Speaker
Description
Since 2015, LHCb’s central onboarding resource for new collaborators has been the Starterkit, a set of self-study lessons that also form the basis of an annual in-person workshop in Geneva. Ahead of Run 3 (2022–2026), a new version of the Starterkit was
developed to accompany the Upgrade I software stack, with improved testing and updated exercises now used in the workshop.
However, participation in the Geneva workshop is difficult for many Chinese collaborators due to distance, cost, and administrative constraints. To address this, the Starterkit content has been translated into Mandarin Chinese to support a
corresponding workshop hosted within China. This is particularly important because China represents the largest group of LHCb collaborators outside Europe.
Initial translations were produced using LLMs trained on LHCb documentation (based on LLaMA-derived models) and subsequently refined by students and reviewed by
academics before going live to the website.
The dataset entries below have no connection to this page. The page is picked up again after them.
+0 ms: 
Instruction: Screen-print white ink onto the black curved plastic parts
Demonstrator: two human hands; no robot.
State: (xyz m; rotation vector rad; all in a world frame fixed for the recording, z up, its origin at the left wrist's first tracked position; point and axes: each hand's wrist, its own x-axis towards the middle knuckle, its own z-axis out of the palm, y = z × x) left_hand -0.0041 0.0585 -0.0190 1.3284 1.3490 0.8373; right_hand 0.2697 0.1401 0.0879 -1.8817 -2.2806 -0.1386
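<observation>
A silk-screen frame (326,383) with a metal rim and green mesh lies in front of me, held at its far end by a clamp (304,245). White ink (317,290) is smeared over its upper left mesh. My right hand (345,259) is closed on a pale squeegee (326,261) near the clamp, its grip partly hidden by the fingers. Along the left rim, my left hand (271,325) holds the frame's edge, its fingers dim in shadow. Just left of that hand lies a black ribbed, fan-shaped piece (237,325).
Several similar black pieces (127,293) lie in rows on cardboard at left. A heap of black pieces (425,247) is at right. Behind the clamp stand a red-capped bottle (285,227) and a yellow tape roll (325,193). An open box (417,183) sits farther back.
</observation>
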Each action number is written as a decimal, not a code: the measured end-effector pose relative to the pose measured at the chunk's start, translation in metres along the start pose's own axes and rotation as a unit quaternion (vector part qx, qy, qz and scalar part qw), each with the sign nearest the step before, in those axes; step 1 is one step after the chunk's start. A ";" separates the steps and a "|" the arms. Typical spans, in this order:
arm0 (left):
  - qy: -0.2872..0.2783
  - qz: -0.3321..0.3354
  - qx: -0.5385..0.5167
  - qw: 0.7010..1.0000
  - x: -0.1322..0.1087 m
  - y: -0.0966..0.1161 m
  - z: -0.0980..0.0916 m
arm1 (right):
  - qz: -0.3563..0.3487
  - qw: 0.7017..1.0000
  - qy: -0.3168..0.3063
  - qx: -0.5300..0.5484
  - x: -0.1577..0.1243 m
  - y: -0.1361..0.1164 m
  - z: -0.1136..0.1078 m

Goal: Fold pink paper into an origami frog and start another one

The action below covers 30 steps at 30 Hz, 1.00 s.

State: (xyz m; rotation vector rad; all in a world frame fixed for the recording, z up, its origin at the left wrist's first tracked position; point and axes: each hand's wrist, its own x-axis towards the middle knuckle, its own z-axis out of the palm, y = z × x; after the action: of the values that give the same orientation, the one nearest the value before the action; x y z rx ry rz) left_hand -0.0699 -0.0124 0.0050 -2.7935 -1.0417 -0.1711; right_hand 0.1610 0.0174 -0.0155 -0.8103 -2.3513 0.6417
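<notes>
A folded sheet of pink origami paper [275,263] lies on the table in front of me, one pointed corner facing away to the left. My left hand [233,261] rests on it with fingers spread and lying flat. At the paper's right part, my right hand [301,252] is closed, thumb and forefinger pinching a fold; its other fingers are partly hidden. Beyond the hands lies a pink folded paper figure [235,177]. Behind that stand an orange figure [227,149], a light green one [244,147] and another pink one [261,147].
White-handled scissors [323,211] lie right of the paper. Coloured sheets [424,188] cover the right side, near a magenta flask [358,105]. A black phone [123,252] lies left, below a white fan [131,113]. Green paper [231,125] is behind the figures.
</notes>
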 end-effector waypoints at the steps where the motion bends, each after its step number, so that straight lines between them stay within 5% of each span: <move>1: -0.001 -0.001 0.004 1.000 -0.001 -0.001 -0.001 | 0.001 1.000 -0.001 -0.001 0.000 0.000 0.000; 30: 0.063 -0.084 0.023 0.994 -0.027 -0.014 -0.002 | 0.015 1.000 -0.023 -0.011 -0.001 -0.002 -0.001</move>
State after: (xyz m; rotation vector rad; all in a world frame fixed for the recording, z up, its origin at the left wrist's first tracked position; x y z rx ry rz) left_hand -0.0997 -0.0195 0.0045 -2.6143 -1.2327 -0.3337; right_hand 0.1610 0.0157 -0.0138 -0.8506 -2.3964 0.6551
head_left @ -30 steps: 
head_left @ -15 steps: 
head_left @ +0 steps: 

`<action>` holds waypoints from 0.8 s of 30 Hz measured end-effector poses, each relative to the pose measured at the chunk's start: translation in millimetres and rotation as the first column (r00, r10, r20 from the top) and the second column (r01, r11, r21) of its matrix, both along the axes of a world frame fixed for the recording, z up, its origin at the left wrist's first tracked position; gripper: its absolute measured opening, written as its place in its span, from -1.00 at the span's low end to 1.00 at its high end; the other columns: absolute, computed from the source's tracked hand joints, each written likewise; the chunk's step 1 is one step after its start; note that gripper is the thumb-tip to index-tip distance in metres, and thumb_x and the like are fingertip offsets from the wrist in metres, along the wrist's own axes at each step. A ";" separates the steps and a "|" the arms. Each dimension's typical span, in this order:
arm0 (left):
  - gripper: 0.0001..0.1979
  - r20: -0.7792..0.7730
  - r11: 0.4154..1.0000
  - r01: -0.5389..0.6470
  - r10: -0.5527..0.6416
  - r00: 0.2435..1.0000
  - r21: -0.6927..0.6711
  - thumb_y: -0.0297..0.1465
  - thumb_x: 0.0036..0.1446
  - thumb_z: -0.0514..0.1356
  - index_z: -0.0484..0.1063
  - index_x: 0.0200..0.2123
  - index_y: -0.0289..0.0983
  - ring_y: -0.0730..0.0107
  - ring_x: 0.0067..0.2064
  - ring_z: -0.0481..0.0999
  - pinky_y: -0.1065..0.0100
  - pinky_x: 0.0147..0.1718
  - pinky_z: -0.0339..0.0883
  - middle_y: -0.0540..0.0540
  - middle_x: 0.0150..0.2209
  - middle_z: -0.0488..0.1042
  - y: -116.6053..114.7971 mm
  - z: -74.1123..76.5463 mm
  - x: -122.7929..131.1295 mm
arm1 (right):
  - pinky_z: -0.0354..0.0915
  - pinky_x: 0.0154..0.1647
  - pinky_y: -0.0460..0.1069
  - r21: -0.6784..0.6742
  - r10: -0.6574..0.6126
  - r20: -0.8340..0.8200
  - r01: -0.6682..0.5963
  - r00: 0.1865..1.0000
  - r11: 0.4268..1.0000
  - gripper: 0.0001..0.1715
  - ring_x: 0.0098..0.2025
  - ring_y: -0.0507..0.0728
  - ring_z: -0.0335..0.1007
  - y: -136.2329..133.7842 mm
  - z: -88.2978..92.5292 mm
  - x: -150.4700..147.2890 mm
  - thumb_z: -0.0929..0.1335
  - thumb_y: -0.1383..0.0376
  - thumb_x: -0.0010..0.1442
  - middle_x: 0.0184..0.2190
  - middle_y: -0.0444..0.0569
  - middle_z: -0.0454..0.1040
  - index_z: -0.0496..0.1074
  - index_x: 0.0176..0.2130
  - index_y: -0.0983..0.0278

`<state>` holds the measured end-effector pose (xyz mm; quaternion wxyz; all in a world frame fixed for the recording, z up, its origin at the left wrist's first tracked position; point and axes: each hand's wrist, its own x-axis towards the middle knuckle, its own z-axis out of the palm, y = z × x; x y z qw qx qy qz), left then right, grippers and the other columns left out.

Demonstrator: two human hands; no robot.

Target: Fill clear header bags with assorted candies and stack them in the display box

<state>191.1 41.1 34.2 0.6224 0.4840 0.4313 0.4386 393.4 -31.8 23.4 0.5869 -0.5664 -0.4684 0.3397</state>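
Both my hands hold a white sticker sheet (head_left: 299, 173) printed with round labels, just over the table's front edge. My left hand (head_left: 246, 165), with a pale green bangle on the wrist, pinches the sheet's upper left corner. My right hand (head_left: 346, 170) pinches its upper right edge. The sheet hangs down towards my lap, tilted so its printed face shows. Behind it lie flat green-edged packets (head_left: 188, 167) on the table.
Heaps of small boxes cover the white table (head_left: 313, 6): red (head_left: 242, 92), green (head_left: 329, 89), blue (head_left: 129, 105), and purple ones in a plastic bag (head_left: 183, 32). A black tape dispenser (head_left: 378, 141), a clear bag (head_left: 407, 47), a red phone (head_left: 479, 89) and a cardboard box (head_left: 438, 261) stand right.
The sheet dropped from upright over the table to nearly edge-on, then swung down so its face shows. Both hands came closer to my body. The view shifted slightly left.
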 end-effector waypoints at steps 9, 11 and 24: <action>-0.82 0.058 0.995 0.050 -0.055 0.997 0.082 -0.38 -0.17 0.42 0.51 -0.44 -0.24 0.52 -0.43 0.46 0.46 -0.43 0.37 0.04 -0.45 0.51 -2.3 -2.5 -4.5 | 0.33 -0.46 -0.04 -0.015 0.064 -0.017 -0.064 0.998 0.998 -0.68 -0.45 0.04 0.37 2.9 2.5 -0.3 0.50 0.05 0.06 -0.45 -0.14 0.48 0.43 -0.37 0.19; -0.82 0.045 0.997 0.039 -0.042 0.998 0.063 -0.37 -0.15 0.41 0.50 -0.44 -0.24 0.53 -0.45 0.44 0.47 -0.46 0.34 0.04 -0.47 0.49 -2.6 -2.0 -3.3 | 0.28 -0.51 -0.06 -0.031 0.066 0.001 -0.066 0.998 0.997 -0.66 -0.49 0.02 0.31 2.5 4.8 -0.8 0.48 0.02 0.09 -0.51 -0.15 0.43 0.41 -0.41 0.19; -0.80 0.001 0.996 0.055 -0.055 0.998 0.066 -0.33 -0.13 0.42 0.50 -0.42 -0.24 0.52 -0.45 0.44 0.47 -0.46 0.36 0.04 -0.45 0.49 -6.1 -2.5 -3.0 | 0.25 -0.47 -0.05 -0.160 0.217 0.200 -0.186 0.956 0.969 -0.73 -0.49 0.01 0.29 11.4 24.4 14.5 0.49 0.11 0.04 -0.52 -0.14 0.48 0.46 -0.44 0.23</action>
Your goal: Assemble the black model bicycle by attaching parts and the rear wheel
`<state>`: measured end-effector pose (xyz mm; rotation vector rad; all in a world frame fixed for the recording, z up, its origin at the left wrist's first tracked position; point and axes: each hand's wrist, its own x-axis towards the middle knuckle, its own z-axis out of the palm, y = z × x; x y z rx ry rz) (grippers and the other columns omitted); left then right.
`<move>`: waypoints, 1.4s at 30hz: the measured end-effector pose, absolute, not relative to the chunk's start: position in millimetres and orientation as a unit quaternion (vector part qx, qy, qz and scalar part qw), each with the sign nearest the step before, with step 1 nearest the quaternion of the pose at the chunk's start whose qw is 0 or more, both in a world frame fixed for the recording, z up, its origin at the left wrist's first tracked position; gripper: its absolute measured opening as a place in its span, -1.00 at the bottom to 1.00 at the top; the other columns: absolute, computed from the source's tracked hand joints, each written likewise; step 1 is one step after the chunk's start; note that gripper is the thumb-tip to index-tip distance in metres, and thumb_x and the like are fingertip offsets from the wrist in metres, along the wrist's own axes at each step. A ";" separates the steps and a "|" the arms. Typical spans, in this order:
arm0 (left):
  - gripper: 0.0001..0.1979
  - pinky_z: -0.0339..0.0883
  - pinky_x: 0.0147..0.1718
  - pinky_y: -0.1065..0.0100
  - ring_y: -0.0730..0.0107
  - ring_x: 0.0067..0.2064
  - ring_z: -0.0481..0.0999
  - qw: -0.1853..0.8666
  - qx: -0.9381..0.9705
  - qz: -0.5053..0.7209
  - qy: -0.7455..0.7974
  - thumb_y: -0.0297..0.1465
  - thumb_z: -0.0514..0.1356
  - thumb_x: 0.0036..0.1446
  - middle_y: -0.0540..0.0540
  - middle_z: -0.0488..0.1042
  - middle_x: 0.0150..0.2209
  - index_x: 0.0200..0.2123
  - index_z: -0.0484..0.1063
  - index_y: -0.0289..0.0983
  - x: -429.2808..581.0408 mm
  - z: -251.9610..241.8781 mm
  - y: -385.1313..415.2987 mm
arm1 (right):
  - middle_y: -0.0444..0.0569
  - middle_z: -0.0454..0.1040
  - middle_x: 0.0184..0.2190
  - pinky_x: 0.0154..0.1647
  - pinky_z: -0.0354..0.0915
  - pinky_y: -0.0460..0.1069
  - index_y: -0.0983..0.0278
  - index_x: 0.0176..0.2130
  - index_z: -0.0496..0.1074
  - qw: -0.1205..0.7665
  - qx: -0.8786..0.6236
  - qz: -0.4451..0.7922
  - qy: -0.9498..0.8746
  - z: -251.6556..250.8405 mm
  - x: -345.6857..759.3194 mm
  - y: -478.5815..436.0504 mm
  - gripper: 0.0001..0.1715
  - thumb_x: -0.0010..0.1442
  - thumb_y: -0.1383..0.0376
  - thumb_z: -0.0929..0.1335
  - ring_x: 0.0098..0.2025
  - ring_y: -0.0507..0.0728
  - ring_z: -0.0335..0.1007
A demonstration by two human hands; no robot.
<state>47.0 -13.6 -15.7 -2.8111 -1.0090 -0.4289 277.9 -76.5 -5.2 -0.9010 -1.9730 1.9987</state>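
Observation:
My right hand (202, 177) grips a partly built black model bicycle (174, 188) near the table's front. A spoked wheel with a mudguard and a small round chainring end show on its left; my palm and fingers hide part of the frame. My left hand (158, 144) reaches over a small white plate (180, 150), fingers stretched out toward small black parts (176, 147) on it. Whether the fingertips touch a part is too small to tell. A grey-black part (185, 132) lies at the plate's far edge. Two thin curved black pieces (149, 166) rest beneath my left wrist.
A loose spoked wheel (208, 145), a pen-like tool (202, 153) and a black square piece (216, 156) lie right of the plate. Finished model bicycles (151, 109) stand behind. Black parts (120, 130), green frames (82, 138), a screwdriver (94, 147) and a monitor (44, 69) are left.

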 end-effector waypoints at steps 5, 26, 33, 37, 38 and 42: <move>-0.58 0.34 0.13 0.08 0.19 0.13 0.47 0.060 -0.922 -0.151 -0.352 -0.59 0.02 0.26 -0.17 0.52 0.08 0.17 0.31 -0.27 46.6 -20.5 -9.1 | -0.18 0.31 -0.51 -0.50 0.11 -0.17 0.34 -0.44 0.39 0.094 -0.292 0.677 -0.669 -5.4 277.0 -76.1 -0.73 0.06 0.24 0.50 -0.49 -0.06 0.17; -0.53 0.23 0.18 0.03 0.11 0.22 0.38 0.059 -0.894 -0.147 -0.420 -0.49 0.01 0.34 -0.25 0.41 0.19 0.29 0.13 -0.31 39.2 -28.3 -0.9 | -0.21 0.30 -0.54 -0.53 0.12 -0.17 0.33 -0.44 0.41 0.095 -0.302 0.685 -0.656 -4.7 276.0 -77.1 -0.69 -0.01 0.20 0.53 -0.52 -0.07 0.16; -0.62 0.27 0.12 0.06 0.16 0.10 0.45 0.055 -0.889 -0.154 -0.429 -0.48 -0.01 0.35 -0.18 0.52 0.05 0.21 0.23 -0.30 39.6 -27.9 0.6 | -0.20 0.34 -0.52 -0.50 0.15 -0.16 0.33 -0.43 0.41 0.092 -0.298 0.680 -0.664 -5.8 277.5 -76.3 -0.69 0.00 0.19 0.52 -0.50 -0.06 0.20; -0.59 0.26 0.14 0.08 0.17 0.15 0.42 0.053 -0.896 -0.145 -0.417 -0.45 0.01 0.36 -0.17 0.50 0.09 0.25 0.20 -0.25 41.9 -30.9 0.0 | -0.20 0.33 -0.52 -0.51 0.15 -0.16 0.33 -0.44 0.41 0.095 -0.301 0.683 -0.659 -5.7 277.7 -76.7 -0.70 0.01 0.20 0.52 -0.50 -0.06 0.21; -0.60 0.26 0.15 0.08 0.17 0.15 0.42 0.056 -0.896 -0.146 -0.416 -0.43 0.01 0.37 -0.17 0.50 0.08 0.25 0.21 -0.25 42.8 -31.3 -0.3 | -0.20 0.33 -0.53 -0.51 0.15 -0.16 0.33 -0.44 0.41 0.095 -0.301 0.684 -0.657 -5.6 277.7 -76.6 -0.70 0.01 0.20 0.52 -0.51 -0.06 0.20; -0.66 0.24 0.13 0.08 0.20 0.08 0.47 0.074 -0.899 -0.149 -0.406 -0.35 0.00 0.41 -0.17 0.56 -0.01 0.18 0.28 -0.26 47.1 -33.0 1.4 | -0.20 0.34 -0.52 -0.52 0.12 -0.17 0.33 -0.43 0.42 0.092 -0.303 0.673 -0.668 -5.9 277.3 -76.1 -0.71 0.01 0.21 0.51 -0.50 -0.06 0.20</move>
Since then, updates to either language version are synchronised by a dedicated liaison who uses the same LLM tools to maintain consistency between the English and Chinese versions.
To measure its popularity, basic analytics have been integrated into the lessons showing that approximately 25% of all Starterkit users access the Chinese translation. In this presentation the experiences around performing this translation are discusses as well as maintainance in the long-term to ensure synchronisation.